Many people in California were saddened to learn that the state's recent wildfire devastation took the lives of firefighters defending Californians' lives, land, and homes. But what they might not have known — and what they may and found even more distressing — is that two of these firefighters were incarcerated people working in a prison labor program, earning no more than $2 an hour.

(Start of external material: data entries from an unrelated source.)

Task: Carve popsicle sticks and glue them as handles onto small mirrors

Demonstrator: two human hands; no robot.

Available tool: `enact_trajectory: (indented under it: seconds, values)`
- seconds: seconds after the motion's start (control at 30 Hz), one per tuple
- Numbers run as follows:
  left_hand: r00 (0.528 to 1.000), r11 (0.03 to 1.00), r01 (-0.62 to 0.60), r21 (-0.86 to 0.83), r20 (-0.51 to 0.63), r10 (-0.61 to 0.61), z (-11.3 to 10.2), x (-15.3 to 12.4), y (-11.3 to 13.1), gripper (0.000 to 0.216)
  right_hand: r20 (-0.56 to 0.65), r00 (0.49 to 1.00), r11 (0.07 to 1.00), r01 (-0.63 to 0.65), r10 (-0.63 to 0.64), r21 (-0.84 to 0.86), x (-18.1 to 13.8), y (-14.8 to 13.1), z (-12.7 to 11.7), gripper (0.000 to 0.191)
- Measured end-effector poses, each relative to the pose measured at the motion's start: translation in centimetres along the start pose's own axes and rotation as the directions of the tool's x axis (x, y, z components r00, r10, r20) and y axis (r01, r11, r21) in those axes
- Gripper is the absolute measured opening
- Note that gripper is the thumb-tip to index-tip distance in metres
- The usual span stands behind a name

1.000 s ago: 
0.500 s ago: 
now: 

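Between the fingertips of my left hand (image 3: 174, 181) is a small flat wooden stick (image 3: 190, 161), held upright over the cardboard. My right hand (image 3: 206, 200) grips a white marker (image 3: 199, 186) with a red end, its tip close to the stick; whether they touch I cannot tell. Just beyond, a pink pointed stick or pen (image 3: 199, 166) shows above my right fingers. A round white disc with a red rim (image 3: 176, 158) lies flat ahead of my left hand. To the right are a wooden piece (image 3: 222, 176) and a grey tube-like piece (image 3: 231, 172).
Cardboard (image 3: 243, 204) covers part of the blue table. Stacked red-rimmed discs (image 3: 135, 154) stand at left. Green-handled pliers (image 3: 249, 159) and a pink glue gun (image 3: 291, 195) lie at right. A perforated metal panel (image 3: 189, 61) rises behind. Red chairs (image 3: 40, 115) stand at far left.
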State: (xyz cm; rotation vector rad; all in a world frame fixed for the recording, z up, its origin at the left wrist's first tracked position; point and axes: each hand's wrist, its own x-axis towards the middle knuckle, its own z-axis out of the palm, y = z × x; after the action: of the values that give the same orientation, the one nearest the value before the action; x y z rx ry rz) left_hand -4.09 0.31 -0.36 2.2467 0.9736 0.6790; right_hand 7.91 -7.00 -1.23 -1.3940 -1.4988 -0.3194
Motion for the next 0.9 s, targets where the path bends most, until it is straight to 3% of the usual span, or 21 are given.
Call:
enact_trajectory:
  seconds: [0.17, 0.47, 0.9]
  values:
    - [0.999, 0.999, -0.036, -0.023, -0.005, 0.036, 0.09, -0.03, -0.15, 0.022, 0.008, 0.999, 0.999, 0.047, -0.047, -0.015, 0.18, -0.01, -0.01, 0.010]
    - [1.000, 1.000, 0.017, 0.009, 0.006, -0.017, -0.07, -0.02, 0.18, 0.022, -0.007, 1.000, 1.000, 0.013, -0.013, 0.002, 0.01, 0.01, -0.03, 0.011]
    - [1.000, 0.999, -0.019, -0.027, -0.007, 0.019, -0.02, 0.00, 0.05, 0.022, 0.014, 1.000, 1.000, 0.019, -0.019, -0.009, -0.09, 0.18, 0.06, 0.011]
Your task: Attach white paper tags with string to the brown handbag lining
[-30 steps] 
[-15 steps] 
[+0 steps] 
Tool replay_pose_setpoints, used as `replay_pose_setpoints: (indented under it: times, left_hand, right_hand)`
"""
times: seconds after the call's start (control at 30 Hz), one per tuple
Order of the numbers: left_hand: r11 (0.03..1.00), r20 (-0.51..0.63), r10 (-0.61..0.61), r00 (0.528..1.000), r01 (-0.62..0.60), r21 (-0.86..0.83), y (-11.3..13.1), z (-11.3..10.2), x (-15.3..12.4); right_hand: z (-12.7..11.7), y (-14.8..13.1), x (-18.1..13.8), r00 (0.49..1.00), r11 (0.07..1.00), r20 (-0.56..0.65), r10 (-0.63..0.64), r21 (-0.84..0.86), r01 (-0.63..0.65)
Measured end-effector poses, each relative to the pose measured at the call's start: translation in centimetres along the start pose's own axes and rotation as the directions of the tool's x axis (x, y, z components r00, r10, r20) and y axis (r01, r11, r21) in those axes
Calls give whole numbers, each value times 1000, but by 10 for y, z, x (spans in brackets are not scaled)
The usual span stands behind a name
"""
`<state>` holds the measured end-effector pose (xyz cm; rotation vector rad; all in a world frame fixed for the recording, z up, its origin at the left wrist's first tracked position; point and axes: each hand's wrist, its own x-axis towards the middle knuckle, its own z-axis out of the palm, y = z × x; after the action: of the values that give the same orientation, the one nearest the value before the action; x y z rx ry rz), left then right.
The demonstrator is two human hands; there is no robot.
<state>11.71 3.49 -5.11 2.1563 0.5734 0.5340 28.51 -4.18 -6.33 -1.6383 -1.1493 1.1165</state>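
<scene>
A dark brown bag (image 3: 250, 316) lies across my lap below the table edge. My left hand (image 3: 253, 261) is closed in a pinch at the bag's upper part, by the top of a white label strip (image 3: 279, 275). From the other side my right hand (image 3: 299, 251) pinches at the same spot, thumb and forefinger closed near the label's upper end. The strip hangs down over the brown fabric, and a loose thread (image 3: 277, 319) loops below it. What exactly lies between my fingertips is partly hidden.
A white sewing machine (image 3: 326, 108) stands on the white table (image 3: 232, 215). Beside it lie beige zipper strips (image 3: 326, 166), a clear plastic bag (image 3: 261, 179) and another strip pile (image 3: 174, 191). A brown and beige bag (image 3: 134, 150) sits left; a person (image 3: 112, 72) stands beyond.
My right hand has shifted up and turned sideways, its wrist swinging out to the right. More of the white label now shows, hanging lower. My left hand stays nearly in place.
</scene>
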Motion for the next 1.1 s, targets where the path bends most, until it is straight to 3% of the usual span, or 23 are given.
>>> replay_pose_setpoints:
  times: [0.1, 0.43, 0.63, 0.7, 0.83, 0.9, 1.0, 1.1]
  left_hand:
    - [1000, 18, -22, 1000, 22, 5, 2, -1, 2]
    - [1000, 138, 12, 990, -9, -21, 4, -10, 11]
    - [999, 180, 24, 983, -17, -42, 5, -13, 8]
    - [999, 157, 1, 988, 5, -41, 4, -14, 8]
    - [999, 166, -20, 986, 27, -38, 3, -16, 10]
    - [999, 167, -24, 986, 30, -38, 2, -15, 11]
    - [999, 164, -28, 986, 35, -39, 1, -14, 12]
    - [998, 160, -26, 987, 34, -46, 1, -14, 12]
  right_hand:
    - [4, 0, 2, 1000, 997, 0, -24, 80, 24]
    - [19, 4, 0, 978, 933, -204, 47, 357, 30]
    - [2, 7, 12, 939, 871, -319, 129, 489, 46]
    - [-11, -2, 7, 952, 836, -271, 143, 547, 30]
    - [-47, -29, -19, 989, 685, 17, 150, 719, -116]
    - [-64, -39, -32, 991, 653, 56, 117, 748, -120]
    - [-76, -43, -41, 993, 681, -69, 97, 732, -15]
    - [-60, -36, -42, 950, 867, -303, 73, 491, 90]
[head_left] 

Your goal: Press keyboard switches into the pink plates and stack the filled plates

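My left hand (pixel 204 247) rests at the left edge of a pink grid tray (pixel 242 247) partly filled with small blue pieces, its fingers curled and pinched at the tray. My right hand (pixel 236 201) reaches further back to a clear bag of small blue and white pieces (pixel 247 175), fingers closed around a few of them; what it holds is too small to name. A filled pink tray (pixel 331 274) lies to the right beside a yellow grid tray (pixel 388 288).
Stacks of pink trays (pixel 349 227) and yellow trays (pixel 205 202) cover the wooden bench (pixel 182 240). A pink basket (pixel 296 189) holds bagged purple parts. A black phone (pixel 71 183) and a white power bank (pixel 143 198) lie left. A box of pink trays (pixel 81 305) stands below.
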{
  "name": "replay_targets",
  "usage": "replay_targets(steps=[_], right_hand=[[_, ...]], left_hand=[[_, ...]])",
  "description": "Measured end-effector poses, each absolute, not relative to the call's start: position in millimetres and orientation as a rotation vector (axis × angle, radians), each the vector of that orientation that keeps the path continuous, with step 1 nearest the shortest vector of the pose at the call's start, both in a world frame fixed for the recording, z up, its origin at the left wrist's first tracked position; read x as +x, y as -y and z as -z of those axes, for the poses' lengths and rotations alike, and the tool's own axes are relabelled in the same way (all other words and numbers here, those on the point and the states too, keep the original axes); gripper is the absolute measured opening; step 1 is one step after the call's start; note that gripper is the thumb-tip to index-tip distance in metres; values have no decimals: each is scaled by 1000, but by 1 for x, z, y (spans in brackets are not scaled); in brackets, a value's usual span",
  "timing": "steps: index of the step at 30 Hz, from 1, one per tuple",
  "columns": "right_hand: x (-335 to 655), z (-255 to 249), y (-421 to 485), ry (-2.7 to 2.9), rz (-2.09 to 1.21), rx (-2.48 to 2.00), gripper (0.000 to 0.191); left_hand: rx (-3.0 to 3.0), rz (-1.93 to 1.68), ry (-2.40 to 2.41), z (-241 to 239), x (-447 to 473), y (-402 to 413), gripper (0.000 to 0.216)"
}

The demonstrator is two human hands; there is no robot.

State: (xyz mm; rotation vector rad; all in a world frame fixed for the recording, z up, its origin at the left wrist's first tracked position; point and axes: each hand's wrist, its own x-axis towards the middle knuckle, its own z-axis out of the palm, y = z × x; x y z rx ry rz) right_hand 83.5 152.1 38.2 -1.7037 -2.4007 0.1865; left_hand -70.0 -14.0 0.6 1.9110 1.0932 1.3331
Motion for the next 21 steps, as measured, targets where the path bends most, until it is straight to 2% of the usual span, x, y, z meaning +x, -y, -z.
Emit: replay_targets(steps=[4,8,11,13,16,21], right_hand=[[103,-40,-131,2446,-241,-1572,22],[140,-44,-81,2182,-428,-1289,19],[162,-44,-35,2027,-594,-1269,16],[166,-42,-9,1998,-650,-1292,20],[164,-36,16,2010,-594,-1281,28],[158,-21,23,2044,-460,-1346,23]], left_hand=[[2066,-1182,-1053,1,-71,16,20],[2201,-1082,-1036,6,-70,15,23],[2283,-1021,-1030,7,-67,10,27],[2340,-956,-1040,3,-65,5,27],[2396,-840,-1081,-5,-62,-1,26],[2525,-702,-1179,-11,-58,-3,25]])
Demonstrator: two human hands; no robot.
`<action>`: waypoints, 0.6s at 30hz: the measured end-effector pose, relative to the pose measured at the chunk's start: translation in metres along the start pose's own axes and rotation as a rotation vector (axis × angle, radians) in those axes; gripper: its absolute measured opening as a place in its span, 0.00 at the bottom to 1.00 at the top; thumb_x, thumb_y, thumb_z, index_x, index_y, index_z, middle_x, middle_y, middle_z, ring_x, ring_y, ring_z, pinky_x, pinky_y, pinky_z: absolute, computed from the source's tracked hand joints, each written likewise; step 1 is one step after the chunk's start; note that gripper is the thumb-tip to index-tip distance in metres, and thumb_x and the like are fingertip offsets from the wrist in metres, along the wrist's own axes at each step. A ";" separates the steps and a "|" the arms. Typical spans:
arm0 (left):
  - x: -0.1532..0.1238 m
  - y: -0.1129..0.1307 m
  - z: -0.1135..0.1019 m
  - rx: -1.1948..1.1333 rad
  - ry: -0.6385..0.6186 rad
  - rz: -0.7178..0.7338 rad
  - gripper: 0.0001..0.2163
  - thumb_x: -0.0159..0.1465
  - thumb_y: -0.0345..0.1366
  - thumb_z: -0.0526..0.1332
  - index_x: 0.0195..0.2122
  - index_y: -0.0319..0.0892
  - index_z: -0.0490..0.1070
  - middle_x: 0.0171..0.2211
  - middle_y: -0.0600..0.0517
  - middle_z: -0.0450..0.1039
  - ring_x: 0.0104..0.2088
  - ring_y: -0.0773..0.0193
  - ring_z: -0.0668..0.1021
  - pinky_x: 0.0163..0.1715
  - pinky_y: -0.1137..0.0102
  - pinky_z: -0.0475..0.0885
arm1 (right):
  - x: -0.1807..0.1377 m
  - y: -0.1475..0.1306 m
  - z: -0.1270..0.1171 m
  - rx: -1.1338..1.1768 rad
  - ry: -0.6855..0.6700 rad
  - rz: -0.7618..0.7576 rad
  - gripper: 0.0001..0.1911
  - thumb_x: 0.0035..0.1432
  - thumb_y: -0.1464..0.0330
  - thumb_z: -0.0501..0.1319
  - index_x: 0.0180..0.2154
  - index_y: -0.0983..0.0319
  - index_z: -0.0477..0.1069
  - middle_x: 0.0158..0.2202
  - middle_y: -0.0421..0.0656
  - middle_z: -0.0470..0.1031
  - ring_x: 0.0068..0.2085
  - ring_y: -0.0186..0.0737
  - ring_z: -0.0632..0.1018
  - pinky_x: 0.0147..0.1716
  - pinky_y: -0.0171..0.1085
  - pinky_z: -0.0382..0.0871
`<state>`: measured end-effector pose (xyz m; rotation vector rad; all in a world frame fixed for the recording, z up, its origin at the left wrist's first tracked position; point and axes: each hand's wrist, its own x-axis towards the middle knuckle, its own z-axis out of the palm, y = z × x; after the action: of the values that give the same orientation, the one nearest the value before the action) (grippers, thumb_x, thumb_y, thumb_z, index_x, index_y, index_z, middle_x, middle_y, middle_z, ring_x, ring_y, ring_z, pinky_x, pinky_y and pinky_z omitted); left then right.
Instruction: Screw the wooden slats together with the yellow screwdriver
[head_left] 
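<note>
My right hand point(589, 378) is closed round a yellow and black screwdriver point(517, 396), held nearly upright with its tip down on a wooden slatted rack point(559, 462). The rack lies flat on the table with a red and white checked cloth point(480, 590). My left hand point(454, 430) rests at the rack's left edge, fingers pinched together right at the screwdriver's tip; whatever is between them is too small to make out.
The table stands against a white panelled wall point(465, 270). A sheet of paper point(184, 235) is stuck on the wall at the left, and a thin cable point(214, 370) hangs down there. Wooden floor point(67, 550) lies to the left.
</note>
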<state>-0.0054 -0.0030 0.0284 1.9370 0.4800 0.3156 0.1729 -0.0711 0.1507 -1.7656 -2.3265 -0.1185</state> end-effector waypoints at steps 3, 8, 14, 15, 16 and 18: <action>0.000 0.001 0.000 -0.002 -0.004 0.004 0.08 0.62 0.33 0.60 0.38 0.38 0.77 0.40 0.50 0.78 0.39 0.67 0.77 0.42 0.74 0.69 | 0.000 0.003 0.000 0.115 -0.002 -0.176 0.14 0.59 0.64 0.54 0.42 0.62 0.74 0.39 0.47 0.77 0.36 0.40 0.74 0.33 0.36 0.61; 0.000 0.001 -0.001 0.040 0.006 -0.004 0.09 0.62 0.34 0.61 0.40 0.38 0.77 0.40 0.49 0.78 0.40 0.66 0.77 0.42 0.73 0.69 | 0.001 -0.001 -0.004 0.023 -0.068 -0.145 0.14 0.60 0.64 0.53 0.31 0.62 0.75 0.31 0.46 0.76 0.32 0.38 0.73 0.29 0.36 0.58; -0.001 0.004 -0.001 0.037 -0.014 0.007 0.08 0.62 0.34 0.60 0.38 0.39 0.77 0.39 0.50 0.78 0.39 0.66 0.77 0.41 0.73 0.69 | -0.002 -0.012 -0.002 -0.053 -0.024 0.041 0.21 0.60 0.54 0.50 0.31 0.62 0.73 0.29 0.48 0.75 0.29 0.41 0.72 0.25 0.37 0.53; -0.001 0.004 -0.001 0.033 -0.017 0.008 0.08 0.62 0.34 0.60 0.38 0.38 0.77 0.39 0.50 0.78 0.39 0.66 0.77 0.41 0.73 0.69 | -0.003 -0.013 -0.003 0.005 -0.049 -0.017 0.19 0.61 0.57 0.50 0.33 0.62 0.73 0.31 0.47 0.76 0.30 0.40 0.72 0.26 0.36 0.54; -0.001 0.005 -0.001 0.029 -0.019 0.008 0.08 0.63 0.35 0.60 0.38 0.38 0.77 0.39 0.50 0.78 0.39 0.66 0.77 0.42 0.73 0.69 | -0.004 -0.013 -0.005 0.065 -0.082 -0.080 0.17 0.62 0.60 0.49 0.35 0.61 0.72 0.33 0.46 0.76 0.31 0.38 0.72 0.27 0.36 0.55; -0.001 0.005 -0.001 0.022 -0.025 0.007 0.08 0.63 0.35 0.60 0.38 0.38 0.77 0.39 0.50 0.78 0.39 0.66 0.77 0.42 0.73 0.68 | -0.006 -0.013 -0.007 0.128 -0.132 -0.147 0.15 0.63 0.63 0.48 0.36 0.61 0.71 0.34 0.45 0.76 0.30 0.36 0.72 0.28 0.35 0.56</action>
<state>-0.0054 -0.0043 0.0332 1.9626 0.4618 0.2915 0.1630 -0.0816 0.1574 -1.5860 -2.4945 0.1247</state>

In her Master’s thesis, Anna Doty (MCP ’17) sought to re-conceptualize prison labor as exploitative labor, underscoring its impact on the labor market on the “outside” and the critical need for prisoner workers’ representation and workers’ rights, especially in the context of dangerous work:

"In California, up to 40% of the state’s firefighters are incarcerated people working in a prison labor program called the Conservation Camp Program, more commonly known as 'fire camps.' Fire camps are 43 small, rural prisons throughout the state that house up to 4,500 incarcerated people and are largely co-managed by the California Department of Corrections and Rehabilitation and Cal Fire, California’s Department of Forestry and Fire Protection. Each year, California’s incarcerated firefighters provide approximately three million person-hours responding to fires and other emergencies and are paid between $2 a day in the program to $2 an hour when on the fireline." — From Doty's thesis abstract

Since the loss of these firefighters, Doty reflects, "My research on California's prison fire camps arises out of the growing climate justice movement, which understands spatial planning, climate action, mass incarceration, and worker justice as entangled planning and ethical challenges. As planners in the age of climate change, we have the moral obligation to grapple with these entanglements in the West, and throughout the nation, as we increasingly rely on prison labor for disaster response." 

Professor Jason Jackson served as Doty's advisor on this project. To read her full thesis on Dspace, click here.

Doty is now a Teaching Fellow for Marshall Ganz's course "Organizing: People, Power, and Change" at the Harvard Kennedy School.